About eight weeks ago, the copying machine at our Unitarian Universalist Fellowship across town wheezed and died. Long-time members told me that its demise wasn’t a surprise. That’s pretty much what the service tech told me when he and I met at the fellowship a couple days later.

The copier, he said, needed a circuit board that hasn’t been in production for at least five years. “I’ve been telling you folks that the day would come when the machine can’t be saved,” he told me.

Okay, I said, and over the next few weeks, our Communications Committee – I’m the chairman – and our Technology Subcommittee looked at some options and made a recommendation to the Fellowship Board, and we got a new, and much smaller, copier/printer. That left the question of what to do with the old copier, now shoved aside in the office.

Well, I met yesterday morning with a rep from the firm that maintained the old copier. We discussed some business regarding the (now unnecessary) service contract, and he pushed the old dinosaur out of the office and the building and down the sidewalk to his van. There, he stopped, and without much thought, I took hold of the grips on one side of the machine and helped him lift it into the van.
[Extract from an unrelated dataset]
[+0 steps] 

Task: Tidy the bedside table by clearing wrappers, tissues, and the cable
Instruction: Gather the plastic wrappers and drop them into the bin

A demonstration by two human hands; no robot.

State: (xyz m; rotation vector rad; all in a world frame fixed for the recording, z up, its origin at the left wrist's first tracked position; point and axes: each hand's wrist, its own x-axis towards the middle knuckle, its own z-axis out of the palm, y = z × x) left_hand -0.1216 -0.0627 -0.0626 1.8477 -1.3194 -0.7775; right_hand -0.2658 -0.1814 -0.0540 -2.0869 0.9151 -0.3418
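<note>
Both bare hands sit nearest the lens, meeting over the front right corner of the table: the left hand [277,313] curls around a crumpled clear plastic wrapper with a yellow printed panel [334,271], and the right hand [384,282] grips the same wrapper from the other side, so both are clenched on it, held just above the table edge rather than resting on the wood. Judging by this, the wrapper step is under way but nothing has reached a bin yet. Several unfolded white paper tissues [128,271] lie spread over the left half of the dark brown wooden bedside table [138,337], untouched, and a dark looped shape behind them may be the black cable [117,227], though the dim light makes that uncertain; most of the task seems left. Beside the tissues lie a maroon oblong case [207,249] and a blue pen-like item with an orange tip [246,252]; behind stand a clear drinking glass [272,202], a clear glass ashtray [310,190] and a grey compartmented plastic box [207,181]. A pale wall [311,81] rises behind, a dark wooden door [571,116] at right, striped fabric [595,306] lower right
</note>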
As I did, something gave way in my back about halfway between my left hip and my ribcage. He apologized as I arched my back and winced. I said I was okay, and he took off. I closed up the building and then limped through a few other morning errands and went home and took some aspirin.

By the time the Texas Gal got home about at half past five, I was in pretty sad shape, staying put on the couch as much as possible and lurching unevenly when I had to move. She offered me some stronger medication and encouraged me to call in my regrets for an evening meeting at church. So I stayed on the couch, ate pizza and watched television.

My back is better this morning, but moving too quickly in the wrong direction gives me a twinge, so I’m going to take it easy today and then get through a scheduled task at church this evening.